If an entry holds an image, leave that image out and transcribe everything else exactly.
___ INPUT RECORDS
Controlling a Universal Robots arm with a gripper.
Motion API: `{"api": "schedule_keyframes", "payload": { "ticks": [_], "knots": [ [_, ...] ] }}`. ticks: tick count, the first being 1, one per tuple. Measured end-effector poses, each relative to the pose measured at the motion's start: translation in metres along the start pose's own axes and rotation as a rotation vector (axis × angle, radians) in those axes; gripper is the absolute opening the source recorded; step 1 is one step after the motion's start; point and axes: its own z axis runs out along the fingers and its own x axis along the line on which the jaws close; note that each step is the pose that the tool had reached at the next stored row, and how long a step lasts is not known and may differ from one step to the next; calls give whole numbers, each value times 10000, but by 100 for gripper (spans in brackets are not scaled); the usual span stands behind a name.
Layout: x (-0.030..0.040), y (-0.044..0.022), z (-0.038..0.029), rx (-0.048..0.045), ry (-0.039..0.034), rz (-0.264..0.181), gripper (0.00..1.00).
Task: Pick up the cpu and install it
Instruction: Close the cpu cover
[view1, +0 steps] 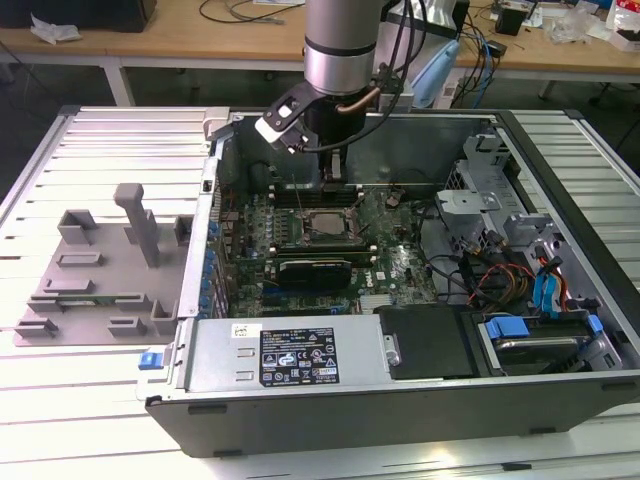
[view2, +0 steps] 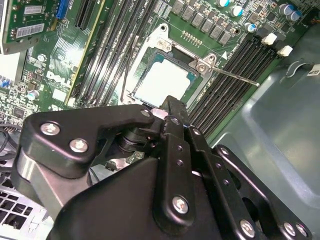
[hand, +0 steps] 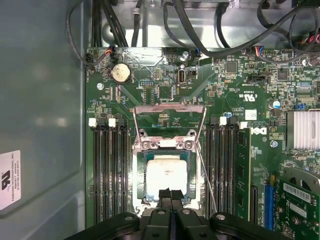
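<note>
The cpu (hand: 166, 175), a silvery-white square plate, lies flat inside the motherboard socket (hand: 141, 175); it also shows in the second wrist view (view2: 162, 82) and the exterior view (view1: 322, 226). The socket's metal load frame (hand: 170, 112) stands swung open and its thin lever rod (view2: 235, 76) sticks out sideways. My gripper (hand: 170, 194) hangs just above the cpu's edge, its two black fingers pressed together with nothing between them. In the exterior view the gripper (view1: 338, 182) reaches down into the open computer case (view1: 200, 300).
Black memory slots (hand: 107, 170) flank the socket on both sides. A green expansion card (hand: 295, 200) and a heatsink (hand: 303, 130) lie close by. Cables and a drive cage (view1: 500, 250) fill the exterior view's right of the case. A grey fixture (view1: 100, 270) sits outside the case.
</note>
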Motion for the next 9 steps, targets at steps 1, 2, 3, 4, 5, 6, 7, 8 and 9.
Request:
{"api": "schedule_keyframes", "payload": {
  "ticks": [1,2,3,4,5,6,7,8,9],
  "knots": [
    [0,0,0,0,0,0,11],
    [-1,0,-7,3,-5,-1,11],
    [0,0,-16,1,-2,0,11],
    [0,0,-32,1,-1,0,11],
    [0,0,-46,1,-1,0,11],
    [0,1,-57,0,-1,0,11],
    [0,1,-87,0,-1,0,11],
    [-1,1,-107,0,-1,0,11],
    [-1,2,-123,0,0,0,11]
  ]
}}
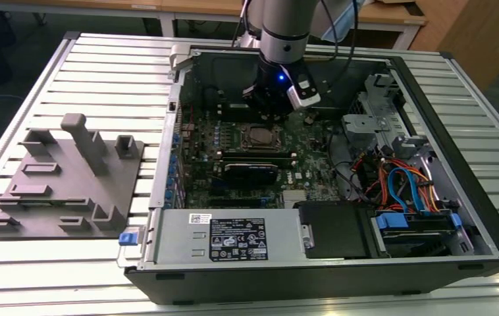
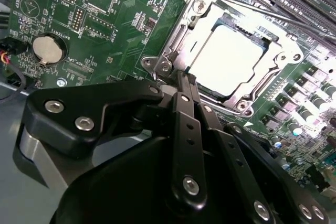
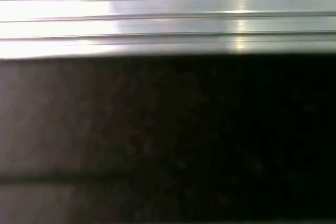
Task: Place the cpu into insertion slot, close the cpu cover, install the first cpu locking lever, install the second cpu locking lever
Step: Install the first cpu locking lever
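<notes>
We see the cpu seated in the insertion slot on the green motherboard, with the cpu cover closed flat around it. The gripper sits at the socket's corner, fingers pressed together with nothing between them. In the exterior view the gripper hangs just beyond the insertion slot, inside the open computer case.

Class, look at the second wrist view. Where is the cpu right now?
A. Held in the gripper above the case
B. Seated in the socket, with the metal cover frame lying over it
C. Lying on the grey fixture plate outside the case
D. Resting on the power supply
B: in the second wrist view the cpu sits in the socket with the cover closed flat around its bright top.
</notes>
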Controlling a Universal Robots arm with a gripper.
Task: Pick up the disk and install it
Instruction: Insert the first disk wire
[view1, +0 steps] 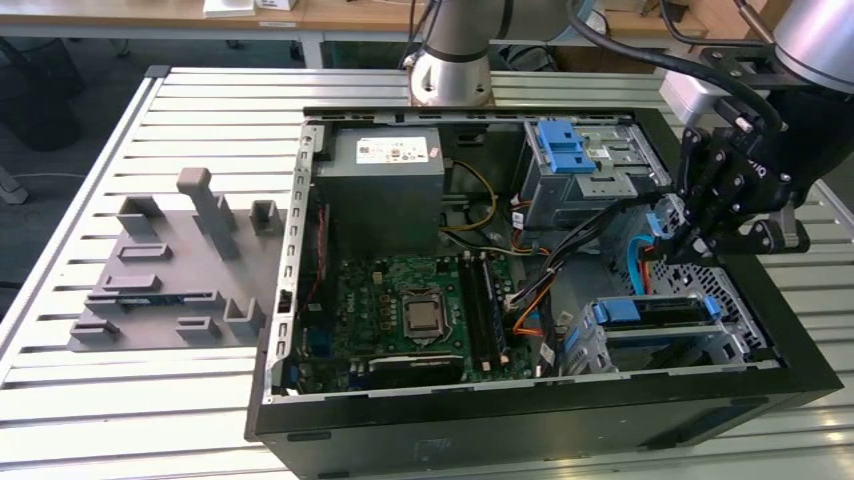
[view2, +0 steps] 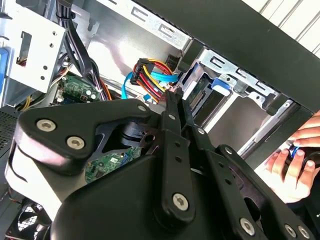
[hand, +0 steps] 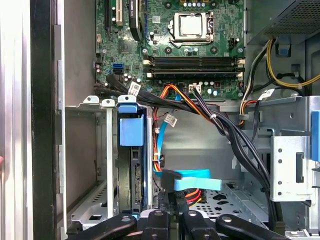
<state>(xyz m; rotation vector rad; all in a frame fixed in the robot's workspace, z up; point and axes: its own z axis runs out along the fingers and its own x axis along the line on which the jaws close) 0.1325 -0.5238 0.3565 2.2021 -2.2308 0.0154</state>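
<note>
— Where's the disk (view1: 650, 312)?
— Seated in the drive cage at the case's front corner, blue rails showing.
— And the gripper (view1: 677, 238)?
— Just above it, inside the case (view1: 534, 425), fingers drawn narrow, holding nothing.

Metal, plastic and circuit board inside an open computer case

The case (view1: 534, 420) has matt black outer walls and bare, dull grey sheet metal inside; the table (view1: 160, 400) is ribbed pale metal; the end effector (view1: 727, 215) is matt black with shiny screws; the drive cage latch (hand: 131, 131) is smooth blue plastic; the motherboard (hand: 170, 45) is glossy green.
</note>
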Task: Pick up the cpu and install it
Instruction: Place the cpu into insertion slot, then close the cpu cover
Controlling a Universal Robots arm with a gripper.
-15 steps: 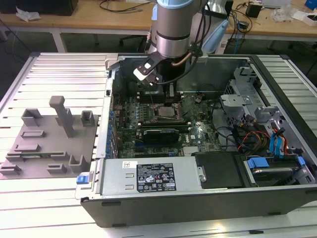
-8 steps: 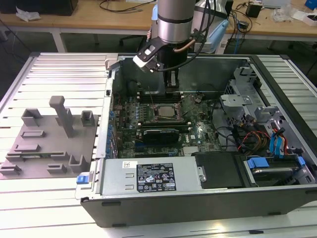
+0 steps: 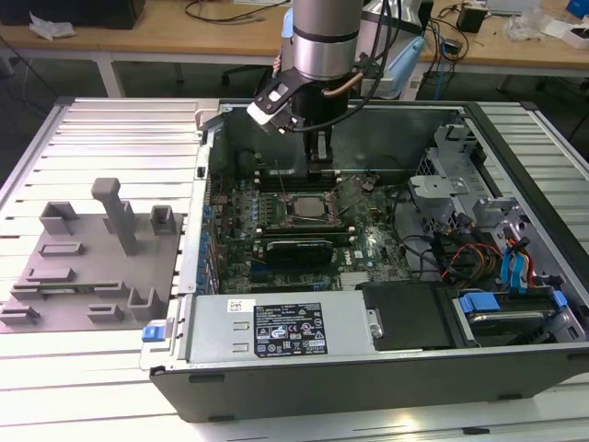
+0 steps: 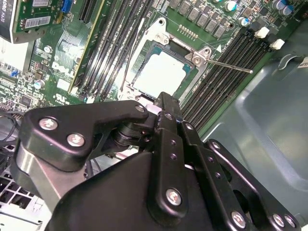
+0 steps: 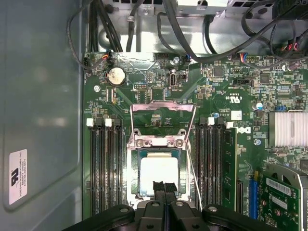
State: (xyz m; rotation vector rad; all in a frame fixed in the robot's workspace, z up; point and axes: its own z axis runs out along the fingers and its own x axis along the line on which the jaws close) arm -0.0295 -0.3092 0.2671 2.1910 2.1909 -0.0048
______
**EXERCISE RESULT:**
Controlling a Universal Robots arm with a gripper.
Motion API: `{"api": "schedule_keyframes", "payload": { "ticks": [_], "knots": [ [_, ...] ] }}`. ticks: tick count, the first being 1, one per tuple. Measured end-effector poses, each relative to the pose measured at the motion's start: translation in metres along the start pose's own axes and rotation as a rotation vector (axis × angle, radians) in those axes; gripper is the absolute opening the source recorded; step 1 is one step after the motion's start; point and axes: its own z axis runs out along the fingers and its own x axis along the line on which the jaws close; note that each step is the pose that the tool had reached at the next stored row, and how long a step lasts is not known and may differ from one step to the next; calls give whole numbers, each value times 10000, but by 100 for gripper (spans in brackets are not scaled); the usual span stands behind a name.
Layout: x (-0.030..0.040), y (-0.044..0.022), z (-0.038..0.029), rx (-0.048..0.045), ry (-0.039..0.034), rz (-0.264..0.181), gripper (0.00..1.00).
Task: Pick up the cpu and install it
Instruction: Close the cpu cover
[view1, +0 steps] 
[view2, +0 steps] 
[hand, +0 steps] 
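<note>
The cpu (hand: 166, 175), a silvery-white square plate, lies flat inside the motherboard socket (hand: 141, 175); it also shows in the second wrist view (view2: 162, 82) and the exterior view (view1: 322, 226). The socket's metal load frame (hand: 170, 112) stands swung open and its thin lever rod (view2: 235, 76) sticks out sideways. My gripper (hand: 170, 194) hangs just above the cpu's edge, its two black fingers pressed together with nothing between them. In the exterior view the gripper (view1: 338, 182) reaches down into the open computer case (view1: 200, 300).
Black memory slots (hand: 107, 170) flank the socket on both sides. A green expansion card (hand: 295, 200) and a heatsink (hand: 303, 130) lie close by. Cables and a drive cage (view1: 500, 250) fill the exterior view's right of the case. A grey fixture (view1: 100, 270) sits outside the case.
</note>
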Motion for the next 9 steps, targets at steps 1, 2, 3, 4, 5, 6, 7, 8 and 9.
Request:
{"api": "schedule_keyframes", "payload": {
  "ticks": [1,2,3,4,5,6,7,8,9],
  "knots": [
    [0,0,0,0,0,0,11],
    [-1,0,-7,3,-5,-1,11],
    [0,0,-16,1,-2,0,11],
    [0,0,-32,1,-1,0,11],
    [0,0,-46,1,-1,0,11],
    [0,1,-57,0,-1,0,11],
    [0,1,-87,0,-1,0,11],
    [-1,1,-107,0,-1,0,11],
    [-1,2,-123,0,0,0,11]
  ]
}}
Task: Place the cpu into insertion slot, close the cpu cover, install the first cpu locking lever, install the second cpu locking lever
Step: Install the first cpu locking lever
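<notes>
We see the cpu seated in the insertion slot on the green motherboard, with the cpu cover closed flat around it. The gripper sits at the socket's corner, fingers pressed together with nothing between them. In the exterior view the gripper hangs just beyond the insertion slot, inside the open computer case.

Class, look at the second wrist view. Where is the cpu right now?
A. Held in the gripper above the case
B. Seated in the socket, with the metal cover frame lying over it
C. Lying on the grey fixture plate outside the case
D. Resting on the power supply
B: in the second wrist view the cpu sits in the socket with the cover closed flat around its bright top.
</notes>
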Controlling a Universal Robots arm with a gripper.
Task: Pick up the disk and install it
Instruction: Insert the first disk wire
[view1, +0 steps] 
[view2, +0 steps] 
[hand, +0 steps] 
<state>(xyz m; rotation vector rad; all in a frame fixed in the robot's workspace, z up; point and axes: its own z axis runs out along the fingers and its own x axis along the line on which the jaws close) 0.1325 -0.5238 0.3565 2.2021 -2.2308 0.0154</state>
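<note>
— Where's the disk (view1: 650, 312)?
— Seated in the drive cage at the case's front corner, blue rails showing.
— And the gripper (view1: 677, 238)?
— Just above it, inside the case (view1: 534, 425), fingers drawn narrow, holding nothing.

Metal, plastic and circuit board inside an open computer case

The case (view1: 534, 420) has matt black outer walls and bare, dull grey sheet metal inside; the table (view1: 160, 400) is ribbed pale metal; the end effector (view1: 727, 215) is matt black with shiny screws; the drive cage latch (hand: 131, 131) is smooth blue plastic; the motherboard (hand: 170, 45) is glossy green.
</note>
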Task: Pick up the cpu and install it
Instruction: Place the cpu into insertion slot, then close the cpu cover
Controlling a Universal Robots arm with a gripper.
-15 steps: 
-8 steps: 
+0 steps: 
+0 steps: 
+0 steps: 
State: (xyz m; rotation vector rad; all in a frame fixed in the robot's workspace, z up; point and axes: its own z axis runs out along the fingers and its own x axis along the line on which the jaws close) arm -0.0295 -0.3092 0.2671 2.1910 2.1909 -0.0048

This exercise has been worked through to completion.